A child trafficking syndicate that specialises in bringing underage children from the northern part of Nigeria to serve as house-helps, has been uncovered by the State Security Service (SSS) in Yenagoa, Bayelsa State.
The security agency also rescued 36 victims.
While parading the suspects on Wednesday, the spokesperson for the State Director of Security, Friday Onuche, revealed that the group usually deceived the parents of the children by promising them that the children would get a better living condition and education.
He said: “There is need, therefore, for members of the public to be sensitised on the need to be circumspect in the way they give out children or take in children from such unscrupulous modern day slave traders.
The victims comprising 12 males and 24 females, whose age range between five and 14 years, have been brought into Bayelsa State to serve as maids.
The amount expected to get one of these kids as a living maid is the sum of 25,000 Naira.
According to reports, the syndicate is made up of four persons, three men who claimed to be pastors at a popular Nigerian church and a lady.
They are: Pastor Anthoy Onuibiyie (54) from Enugu State, Pastor Bala (41), Pastor Dauda Garda (32), both from Kebbi State and Miss Tonbra Alazigha (38) from Bayelsa.
Pastor Anthony Onuibiyie, who is said to be the leader of the group, travels to states to bring the children after those interested in the services of the children have made a payment of 12,000 Naira to cover the transportation.

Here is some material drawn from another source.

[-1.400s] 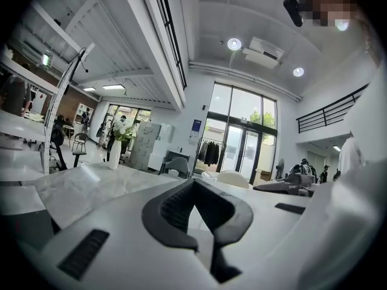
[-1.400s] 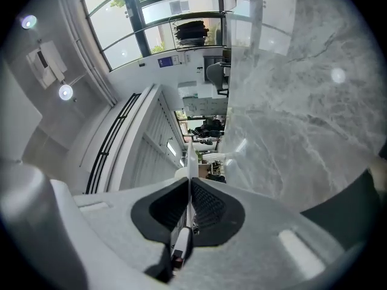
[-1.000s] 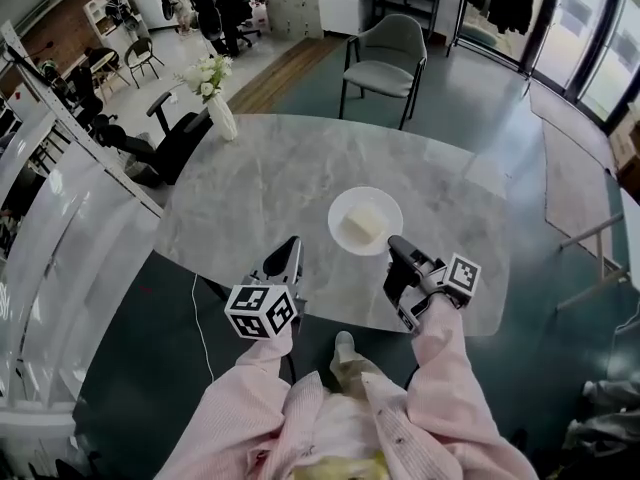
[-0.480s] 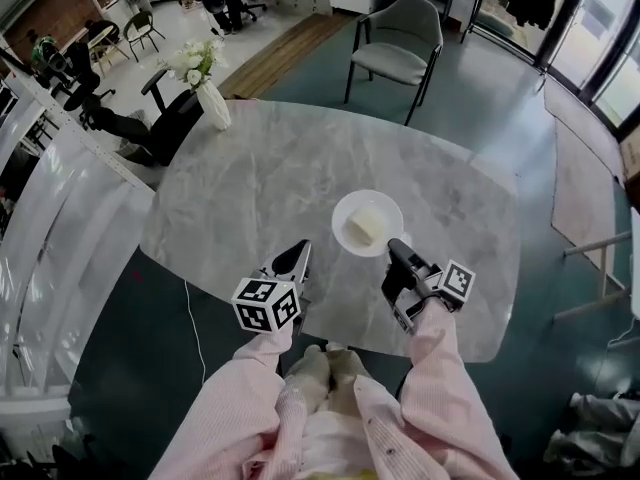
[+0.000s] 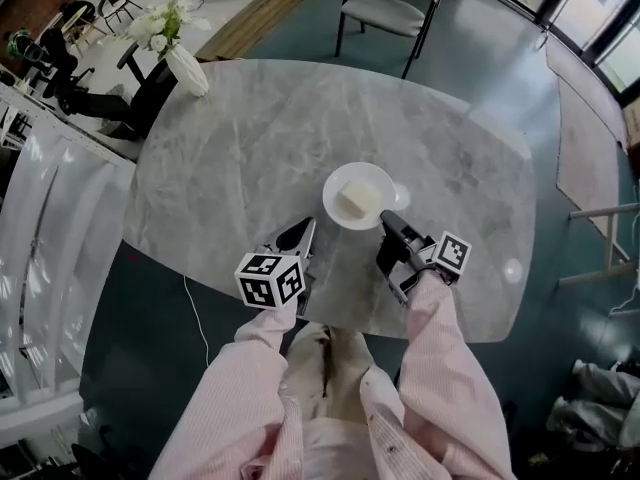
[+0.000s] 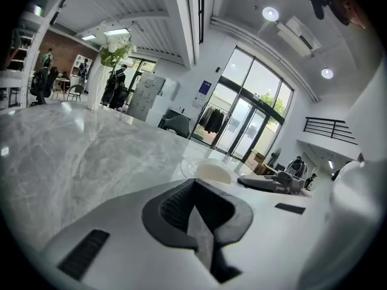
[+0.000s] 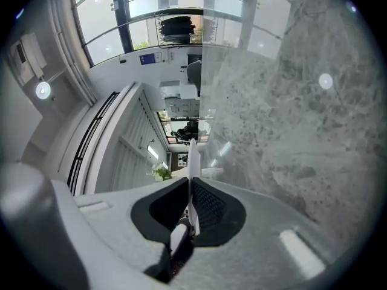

It is also reported that this is not the first time the syndicates were being arrested by law enforcement agents, as they have been arrested by the Anambra State Police earlier in the year.
Miss Tonbra Alazigha is a single mother of five biological children. She is a proprietor of Christian Heritage School in Biogbolo, Yenagoa.
She has a charity organisation that is in charge of distributing the children to the different homes that they will serve. She has within the space of six months distributed 16 children in the state.
Some of the children, who narrated their ordeal to reporters, said that the missionaries, who arranged with their parents to place them in choice schools, handed them to foster parents.
“The pastors came to our villages in Zaria and convinced some parents, who are unable to train their children in schools. When we got to Bayelsa they took us to different homes.
“The woman I was asked to live with used to assign me to the farm and I also sold water for her. I no longer went to school. I started school at the beginning of the term but she told me to stop school now,” one of the children said.